Огюст был глубоко тронут, но он только спросил:
– Давно это началось?
– Как только Общество отвергло «Бальзака». И мы предпринимаем дальнейшие шаги.
– Какие?
– Расскажем, когда все будет подготовлено, – сказал Каррьер. – Идем, Шоле, Огюсту надо работать. – И, взяв Шоле под руку, вывел его из мастерской.
Через неделю снова пришел Каррьер и сообщил, что заявление, осуждающее действия Общества, было встречено одобрением, и образован комитет для сбора тридцати тысяч франков на приобретение «Бальзака» и установки его в каком-либо парижском сквере или саду. Когда Огюст выразил сомнение в успехе, Каррьер сказал:
– Мы провели подписку, половина суммы уже собрана. Малларме возглавляет комитет. Мы даже получили деньги от Поля Руа, члена Общества, от Турке, который вел с тобой переговоры по поводу «Врат ада», и от Сислея. Сислей сейчас очень болен, живет в нищете, но дал пять франков. И так все. Даже мадам Карпо подарила нам подлинник Карпо. Деньги, вырученные за него, пойдут в фонд подписки.
Огюста особенно тронули пожертвования Сислея и вдовы Карпо. Он никогда не знал близко Сислея, жизнь Сислея была тяжелой борьбой за существование, а Карпо был одним из его кумиров.
Поэтому когда через месяц многие из тех, кто его защищал, вдруг обвинили его в предательстве, Огюст очень удивился. Клемансо, один из самых рьяных его защитников, попросил Огюста подписать петицию, которая требовала пересмотра дела Дрейфуса. Огюст отказался. Он воскликнул:
– Разве я могу ввязываться в новую борьбу? Мои силы и так истощены борьбой за «Бальзака»! – И обиженный Клемансо, не сказав больше ни слова, покинул мастерскую.

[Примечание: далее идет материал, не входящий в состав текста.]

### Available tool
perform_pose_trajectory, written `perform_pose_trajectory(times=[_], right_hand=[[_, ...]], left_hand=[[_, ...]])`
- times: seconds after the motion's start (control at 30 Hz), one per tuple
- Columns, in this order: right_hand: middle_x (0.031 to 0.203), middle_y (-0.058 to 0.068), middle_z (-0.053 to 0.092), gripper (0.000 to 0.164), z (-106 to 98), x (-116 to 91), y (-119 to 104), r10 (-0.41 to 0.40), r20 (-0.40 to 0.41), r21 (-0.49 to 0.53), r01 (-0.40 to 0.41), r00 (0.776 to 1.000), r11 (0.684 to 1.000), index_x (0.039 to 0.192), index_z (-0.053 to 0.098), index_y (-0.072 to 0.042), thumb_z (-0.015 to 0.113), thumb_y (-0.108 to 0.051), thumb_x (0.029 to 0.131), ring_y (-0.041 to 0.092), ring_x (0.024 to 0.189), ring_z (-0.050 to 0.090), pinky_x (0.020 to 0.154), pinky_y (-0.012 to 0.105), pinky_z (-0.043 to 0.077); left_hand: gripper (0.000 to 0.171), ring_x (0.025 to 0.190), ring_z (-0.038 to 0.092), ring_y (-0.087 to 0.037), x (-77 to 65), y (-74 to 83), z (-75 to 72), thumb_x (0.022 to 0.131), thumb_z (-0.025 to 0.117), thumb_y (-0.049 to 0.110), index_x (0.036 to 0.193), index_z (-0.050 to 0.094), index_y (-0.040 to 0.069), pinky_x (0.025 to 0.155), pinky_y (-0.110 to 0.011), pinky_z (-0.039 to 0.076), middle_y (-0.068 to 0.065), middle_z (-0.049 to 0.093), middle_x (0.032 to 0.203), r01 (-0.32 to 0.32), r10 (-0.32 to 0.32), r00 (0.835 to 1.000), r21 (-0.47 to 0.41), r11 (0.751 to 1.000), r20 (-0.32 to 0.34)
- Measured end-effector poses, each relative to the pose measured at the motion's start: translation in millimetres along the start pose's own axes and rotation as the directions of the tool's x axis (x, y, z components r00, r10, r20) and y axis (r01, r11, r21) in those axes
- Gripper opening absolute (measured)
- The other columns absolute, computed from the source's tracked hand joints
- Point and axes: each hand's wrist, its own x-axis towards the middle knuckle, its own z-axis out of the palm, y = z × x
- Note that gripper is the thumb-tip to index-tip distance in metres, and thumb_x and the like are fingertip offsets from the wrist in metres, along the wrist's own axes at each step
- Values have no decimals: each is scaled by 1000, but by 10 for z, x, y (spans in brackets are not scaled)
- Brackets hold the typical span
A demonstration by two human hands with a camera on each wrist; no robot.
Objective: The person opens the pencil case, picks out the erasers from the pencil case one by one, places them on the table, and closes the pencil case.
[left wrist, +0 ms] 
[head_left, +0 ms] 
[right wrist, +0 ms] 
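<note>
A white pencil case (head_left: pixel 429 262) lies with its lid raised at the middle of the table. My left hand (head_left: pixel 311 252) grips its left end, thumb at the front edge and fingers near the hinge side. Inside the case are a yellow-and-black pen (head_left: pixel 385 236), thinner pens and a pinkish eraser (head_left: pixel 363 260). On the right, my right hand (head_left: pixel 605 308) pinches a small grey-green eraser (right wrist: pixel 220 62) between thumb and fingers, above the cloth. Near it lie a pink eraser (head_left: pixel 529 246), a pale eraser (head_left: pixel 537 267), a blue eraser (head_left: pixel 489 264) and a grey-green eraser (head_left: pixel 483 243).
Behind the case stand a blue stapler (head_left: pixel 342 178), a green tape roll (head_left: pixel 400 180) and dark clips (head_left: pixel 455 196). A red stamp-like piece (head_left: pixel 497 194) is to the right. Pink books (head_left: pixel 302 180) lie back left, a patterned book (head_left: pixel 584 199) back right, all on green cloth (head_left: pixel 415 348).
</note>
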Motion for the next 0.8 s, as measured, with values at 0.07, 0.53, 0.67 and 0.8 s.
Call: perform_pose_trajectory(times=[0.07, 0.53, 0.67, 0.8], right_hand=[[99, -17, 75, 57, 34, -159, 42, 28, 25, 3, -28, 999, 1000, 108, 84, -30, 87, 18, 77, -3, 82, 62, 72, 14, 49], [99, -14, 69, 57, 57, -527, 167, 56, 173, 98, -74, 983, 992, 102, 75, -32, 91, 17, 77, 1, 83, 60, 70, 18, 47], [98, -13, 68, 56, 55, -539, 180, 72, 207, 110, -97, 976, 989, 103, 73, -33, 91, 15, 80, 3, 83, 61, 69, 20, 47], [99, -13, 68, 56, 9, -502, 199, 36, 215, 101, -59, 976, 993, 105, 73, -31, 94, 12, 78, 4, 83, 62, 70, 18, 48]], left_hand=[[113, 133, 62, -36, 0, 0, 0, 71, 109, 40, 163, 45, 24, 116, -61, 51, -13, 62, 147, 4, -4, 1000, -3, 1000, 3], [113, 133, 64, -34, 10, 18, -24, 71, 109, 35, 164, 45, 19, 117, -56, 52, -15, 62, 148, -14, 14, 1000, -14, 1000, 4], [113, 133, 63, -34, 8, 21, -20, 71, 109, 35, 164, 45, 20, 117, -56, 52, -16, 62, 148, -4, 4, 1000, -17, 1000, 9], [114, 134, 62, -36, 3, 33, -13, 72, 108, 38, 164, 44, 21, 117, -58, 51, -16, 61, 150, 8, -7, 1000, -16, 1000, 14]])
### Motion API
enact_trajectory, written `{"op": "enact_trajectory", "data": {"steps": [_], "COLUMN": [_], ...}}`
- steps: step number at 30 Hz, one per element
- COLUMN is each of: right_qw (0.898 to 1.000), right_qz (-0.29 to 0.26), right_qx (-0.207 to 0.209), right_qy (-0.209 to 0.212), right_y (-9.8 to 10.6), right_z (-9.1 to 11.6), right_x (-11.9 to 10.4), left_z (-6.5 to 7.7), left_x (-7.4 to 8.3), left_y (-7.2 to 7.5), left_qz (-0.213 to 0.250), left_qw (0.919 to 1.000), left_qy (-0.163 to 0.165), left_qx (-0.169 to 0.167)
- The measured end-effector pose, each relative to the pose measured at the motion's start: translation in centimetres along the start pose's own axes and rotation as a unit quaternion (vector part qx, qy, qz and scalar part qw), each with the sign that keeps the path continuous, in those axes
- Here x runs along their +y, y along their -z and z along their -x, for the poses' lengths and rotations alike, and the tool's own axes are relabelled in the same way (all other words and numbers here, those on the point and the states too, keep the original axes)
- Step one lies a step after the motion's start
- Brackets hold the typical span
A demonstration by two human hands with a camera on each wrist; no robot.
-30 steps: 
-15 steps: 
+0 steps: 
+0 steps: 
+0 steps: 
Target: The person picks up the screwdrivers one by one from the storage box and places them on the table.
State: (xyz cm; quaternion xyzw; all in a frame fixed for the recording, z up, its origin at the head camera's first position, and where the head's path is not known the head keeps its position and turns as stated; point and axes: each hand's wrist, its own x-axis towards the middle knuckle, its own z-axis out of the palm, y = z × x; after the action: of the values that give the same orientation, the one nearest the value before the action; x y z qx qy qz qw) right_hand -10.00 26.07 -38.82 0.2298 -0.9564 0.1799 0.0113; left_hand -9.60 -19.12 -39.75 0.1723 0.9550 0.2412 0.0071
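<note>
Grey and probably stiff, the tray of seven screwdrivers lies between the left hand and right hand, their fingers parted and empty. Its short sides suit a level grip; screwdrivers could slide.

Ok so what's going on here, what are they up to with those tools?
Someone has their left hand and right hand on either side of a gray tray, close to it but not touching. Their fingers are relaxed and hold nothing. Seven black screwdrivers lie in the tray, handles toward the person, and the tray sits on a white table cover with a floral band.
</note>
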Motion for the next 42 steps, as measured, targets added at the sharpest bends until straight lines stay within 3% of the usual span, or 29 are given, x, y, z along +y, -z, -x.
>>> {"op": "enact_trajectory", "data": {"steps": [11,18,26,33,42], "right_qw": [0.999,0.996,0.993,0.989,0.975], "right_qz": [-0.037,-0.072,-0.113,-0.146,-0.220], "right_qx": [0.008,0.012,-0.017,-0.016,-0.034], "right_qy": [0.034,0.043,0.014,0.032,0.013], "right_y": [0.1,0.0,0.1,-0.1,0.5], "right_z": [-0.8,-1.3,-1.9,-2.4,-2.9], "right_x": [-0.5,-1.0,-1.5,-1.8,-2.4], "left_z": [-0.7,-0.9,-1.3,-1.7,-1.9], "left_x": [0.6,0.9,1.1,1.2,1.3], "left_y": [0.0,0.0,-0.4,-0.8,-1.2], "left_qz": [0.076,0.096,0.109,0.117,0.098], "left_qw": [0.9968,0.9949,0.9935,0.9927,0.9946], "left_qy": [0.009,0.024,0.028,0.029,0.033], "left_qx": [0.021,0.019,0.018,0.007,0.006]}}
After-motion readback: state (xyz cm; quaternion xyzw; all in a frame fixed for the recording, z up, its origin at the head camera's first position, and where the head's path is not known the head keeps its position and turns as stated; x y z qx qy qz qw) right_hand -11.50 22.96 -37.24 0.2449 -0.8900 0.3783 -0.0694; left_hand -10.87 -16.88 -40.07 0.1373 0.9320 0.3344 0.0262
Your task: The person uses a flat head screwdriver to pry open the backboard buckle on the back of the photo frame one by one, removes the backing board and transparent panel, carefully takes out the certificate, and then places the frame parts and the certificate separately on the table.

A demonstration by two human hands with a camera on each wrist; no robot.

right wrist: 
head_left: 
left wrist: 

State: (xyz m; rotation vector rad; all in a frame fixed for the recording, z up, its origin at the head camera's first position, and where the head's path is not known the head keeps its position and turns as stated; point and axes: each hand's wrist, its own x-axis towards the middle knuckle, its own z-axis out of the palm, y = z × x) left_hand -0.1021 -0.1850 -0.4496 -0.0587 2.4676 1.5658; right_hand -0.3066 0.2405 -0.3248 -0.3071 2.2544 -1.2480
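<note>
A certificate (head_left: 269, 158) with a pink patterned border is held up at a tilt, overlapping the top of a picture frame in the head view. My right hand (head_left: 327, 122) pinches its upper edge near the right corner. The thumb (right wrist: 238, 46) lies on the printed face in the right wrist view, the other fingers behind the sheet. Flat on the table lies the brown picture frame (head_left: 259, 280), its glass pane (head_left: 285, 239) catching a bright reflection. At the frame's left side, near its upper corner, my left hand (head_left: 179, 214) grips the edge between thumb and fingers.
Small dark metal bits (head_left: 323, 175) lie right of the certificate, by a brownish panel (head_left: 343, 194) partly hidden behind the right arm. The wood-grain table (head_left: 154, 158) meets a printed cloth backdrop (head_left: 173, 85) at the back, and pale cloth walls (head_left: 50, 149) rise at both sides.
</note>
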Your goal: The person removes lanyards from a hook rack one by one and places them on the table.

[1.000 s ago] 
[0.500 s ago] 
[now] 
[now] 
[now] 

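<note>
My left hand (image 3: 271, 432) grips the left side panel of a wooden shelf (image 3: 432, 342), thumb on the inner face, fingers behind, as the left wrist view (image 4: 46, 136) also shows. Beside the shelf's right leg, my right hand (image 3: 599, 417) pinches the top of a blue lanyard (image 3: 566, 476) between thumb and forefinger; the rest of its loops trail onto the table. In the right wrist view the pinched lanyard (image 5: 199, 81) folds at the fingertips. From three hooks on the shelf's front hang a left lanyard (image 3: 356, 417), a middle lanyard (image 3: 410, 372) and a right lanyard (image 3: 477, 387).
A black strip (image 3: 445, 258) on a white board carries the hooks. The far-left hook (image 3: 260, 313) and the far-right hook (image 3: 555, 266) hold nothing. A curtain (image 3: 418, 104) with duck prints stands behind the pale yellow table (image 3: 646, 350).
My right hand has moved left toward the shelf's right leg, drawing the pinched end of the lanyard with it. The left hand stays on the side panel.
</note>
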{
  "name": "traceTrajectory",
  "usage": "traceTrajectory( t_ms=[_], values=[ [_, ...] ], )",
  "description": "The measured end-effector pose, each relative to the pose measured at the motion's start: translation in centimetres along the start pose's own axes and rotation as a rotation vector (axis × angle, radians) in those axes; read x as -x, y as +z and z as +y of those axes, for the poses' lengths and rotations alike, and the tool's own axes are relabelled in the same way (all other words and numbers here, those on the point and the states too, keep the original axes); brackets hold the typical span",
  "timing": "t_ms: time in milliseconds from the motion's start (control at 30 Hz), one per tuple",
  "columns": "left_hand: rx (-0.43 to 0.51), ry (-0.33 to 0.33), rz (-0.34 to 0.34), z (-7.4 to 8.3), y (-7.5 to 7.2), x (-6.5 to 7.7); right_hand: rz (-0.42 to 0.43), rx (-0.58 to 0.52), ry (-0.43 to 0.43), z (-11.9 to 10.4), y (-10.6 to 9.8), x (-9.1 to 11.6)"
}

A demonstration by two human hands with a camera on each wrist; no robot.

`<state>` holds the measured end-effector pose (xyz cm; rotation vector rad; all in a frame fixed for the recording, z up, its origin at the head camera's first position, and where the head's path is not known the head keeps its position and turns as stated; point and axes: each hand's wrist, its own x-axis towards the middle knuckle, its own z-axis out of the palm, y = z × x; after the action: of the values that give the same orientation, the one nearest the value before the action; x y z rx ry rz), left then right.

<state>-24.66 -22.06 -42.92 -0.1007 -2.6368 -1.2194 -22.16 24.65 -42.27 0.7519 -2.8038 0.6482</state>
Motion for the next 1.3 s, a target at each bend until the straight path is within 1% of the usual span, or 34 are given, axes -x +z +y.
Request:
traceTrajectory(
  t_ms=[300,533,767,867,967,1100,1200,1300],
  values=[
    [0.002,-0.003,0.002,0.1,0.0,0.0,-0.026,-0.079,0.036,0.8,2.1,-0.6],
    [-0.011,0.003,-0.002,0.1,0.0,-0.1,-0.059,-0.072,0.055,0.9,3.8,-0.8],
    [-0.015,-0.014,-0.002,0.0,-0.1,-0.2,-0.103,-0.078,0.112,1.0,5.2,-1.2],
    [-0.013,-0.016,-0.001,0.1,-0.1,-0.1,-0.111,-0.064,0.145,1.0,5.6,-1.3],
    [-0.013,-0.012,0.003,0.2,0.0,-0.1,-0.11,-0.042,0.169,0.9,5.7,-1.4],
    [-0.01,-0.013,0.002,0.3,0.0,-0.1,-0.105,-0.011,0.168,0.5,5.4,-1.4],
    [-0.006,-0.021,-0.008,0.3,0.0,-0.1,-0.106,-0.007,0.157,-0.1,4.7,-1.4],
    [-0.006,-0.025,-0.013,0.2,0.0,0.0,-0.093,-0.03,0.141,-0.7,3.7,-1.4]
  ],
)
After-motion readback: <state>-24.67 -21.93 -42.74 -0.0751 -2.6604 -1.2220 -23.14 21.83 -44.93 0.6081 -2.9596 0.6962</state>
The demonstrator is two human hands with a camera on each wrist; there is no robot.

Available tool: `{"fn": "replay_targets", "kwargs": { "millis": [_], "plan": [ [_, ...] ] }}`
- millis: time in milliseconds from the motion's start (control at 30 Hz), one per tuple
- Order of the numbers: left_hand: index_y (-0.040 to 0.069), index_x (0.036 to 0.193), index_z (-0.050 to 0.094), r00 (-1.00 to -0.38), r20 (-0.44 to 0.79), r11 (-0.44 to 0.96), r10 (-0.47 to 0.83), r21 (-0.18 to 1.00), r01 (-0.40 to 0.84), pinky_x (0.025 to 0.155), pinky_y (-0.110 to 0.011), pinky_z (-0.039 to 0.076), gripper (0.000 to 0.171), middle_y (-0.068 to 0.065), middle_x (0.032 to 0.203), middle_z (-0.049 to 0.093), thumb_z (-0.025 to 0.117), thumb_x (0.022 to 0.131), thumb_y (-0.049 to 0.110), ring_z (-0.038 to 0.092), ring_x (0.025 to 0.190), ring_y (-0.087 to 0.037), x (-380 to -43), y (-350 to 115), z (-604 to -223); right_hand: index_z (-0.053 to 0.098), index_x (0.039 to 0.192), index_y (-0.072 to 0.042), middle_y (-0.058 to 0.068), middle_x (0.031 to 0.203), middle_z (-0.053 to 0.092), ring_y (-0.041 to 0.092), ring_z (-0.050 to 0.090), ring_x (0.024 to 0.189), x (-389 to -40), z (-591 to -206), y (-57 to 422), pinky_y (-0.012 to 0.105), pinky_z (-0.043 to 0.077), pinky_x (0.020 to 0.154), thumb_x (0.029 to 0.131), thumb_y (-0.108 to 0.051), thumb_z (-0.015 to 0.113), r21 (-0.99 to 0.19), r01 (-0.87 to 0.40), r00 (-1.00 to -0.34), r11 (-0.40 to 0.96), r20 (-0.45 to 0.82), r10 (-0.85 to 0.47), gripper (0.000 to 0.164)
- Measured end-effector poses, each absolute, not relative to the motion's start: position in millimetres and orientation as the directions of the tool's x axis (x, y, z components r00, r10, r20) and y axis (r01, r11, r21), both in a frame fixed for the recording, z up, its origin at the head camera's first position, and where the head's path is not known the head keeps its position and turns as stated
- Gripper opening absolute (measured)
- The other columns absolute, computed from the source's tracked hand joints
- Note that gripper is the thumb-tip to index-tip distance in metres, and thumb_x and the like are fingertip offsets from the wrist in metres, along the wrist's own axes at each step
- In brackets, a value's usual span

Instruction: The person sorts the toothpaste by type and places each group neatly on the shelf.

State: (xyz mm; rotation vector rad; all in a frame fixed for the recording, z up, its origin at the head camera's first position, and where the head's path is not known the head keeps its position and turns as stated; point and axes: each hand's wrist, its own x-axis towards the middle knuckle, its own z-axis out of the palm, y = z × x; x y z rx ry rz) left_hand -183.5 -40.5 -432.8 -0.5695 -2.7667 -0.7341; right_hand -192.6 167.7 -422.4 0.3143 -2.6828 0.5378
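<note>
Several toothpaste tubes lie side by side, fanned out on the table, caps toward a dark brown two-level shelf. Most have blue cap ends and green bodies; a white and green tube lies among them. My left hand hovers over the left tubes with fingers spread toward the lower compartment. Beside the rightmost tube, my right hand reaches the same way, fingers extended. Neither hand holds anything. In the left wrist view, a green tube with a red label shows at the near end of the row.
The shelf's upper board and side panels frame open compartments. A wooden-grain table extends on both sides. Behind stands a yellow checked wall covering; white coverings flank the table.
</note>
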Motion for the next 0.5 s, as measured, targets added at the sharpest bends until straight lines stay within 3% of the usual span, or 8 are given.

И вместо того чтобы быть в стороне от этой борьбы, Огюст оказался вовлеченным в нее тем сильнее, что большинство его сторонников были также сторонниками Альфреда Дрейфуса. Камилла одобрила его, Дега поздравил с разумным решением, но многие сняли свои имена с подписного листа в пользу Родена. Клемансо попросил вычеркнуть его имя из списка; то же сделал Золя, забрав свой взнос в тысячу франков; другие последовали его примеру; многие дрейфусары, которые раньше защищали Огюста, теперь заявили, что ошиблись в нем, что Роден оказался «трусом и глупцом», а Пизне, рьяный антидрейфусар, публично заявил, что Роден пытался его уговорить изменить свое решение по поводу «Бальзака», но ни он, ни Общество не пошли на уступки.
«Человек может считать, что ему повезло, – думал Огюст, – если дело ограничивается одной ненавистью». На него же со всех сторон сыпалось столько обвинений, что он не знал, как на них отвечать. Возможно, он был неправ в отношении Дрейфуса, но презирать его за это жестоко и несправедливо.